DIRECTIONS FOR THIS TASK:
Every entry is to be copied exactly as written, and the pictures are to be skipped.

INFORMATION:
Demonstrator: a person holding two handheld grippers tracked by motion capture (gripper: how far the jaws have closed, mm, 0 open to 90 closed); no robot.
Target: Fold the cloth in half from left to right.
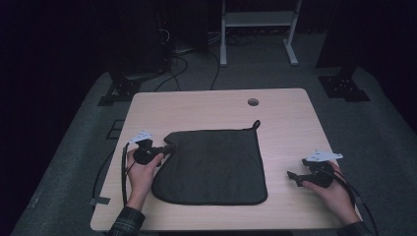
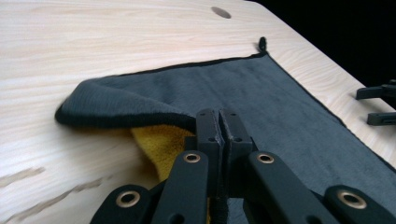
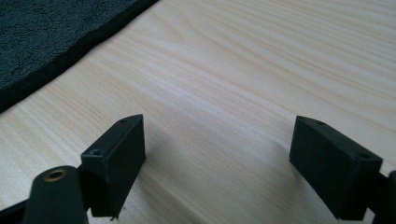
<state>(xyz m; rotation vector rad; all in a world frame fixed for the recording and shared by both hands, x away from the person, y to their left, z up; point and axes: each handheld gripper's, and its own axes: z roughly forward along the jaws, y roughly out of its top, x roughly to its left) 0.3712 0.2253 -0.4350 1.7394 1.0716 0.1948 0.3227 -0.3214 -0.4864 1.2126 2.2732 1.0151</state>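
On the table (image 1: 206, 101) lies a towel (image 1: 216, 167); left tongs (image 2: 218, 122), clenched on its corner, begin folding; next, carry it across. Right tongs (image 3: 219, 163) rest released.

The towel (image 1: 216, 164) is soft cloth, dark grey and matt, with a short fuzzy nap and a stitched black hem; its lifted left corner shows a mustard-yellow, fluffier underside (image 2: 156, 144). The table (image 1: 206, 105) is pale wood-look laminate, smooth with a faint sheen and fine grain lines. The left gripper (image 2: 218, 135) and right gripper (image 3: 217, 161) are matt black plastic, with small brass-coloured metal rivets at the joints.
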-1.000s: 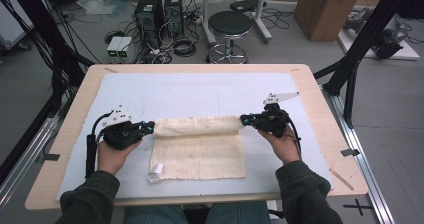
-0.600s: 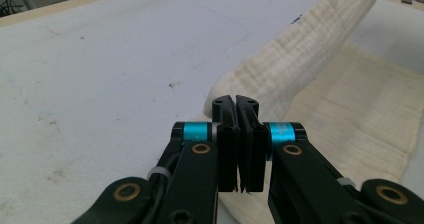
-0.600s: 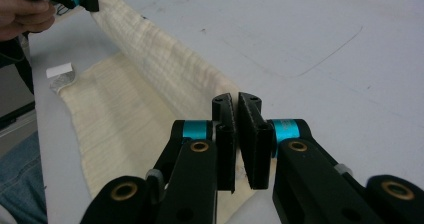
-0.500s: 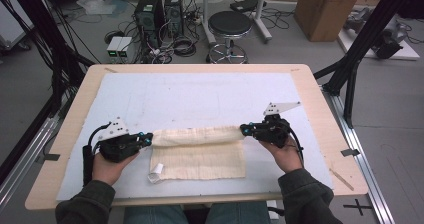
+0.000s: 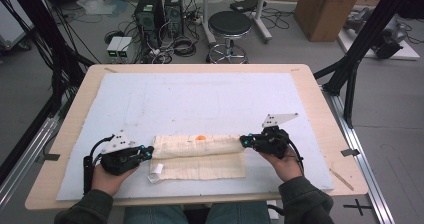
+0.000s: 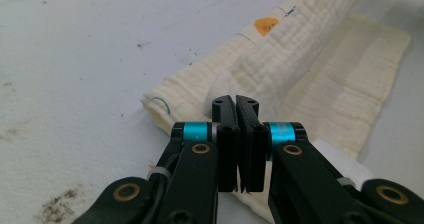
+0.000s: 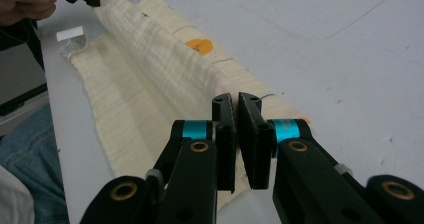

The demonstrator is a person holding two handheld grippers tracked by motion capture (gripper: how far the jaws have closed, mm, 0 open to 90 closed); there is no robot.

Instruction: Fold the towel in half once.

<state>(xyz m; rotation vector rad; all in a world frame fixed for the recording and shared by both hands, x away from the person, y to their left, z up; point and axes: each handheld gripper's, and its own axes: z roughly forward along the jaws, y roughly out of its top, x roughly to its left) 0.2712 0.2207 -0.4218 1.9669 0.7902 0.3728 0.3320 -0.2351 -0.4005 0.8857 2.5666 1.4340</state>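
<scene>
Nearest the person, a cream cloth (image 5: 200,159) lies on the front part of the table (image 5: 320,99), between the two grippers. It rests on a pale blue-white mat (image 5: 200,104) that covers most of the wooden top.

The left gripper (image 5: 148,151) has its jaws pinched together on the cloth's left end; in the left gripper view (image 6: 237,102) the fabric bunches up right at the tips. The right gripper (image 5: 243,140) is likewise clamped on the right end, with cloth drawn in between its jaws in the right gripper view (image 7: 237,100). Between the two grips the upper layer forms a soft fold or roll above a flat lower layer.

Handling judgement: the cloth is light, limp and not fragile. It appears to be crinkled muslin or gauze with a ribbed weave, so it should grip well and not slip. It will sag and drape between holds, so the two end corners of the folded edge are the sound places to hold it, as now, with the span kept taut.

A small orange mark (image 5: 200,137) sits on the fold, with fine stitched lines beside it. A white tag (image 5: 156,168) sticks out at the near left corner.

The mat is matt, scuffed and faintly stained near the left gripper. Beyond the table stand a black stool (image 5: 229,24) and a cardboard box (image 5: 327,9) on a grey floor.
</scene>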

RESULT FOR THIS TASK:
Demonstrator: a person holding two handheld grippers tracked by motion capture (gripper: how far the jaws have closed, mm, 0 open to 90 closed); no robot.
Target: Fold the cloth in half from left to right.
<state>(xyz m; rotation vector rad; all in a world frame fixed for the recording and shared by both hands, x away from the person, y to their left, z up; point and axes: each handheld gripper's, and its own axes: z roughly forward along the jaws, y roughly out of its top, x roughly to its left) 0.3712 0.2253 -0.4350 1.7394 1.0716 0.1948 0.3227 -0.3214 -0.4864 1.2126 2.2732 1.0151</state>
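On the table (image 1: 206, 101) lies a towel (image 1: 216, 167); left tongs (image 2: 218, 122), clenched on its corner, begin folding; next, carry it across. Right tongs (image 3: 219, 163) rest released.

The towel (image 1: 216, 164) is soft cloth, dark grey and matt, with a short fuzzy nap and a stitched black hem; its lifted left corner shows a mustard-yellow, fluffier underside (image 2: 156, 144). The table (image 1: 206, 105) is pale wood-look laminate, smooth with a faint sheen and fine grain lines. The left gripper (image 2: 218, 135) and right gripper (image 3: 217, 161) are matt black plastic, with small brass-coloured metal rivets at the joints.
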-1.000s: 
-0.600s: 
-0.600s: 
-0.500s: 
+0.000s: 
+0.000s: 
+0.000s: 

The demonstrator is a person holding two handheld grippers tracked by motion capture (gripper: how far the jaws have closed, mm, 0 open to 90 closed); there is no robot.

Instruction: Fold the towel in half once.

<state>(xyz m; rotation vector rad; all in a world frame fixed for the recording and shared by both hands, x away from the person, y to their left, z up; point and axes: each handheld gripper's, and its own axes: z roughly forward along the jaws, y roughly out of its top, x roughly to its left) 0.2712 0.2207 -0.4218 1.9669 0.7902 0.3728 0.3320 -0.2351 -0.4005 0.8857 2.5666 1.4340</state>
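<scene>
Nearest the person, a cream cloth (image 5: 200,159) lies on the front part of the table (image 5: 320,99), between the two grippers. It rests on a pale blue-white mat (image 5: 200,104) that covers most of the wooden top.

The left gripper (image 5: 148,151) has its jaws pinched together on the cloth's left end; in the left gripper view (image 6: 237,102) the fabric bunches up right at the tips. The right gripper (image 5: 243,140) is likewise clamped on the right end, with cloth drawn in between its jaws in the right gripper view (image 7: 237,100). Between the two grips the upper layer forms a soft fold or roll above a flat lower layer.

Handling judgement: the cloth is light, limp and not fragile. It appears to be crinkled muslin or gauze with a ribbed weave, so it should grip well and not slip. It will sag and drape between holds, so the two end corners of the folded edge are the sound places to hold it, as now, with the span kept taut.

A small orange mark (image 5: 200,137) sits on the fold, with fine stitched lines beside it. A white tag (image 5: 156,168) sticks out at the near left corner.

The mat is matt, scuffed and faintly stained near the left gripper. Beyond the table stand a black stool (image 5: 229,24) and a cardboard box (image 5: 327,9) on a grey floor.
</scene>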

This is the complete output for the exercise.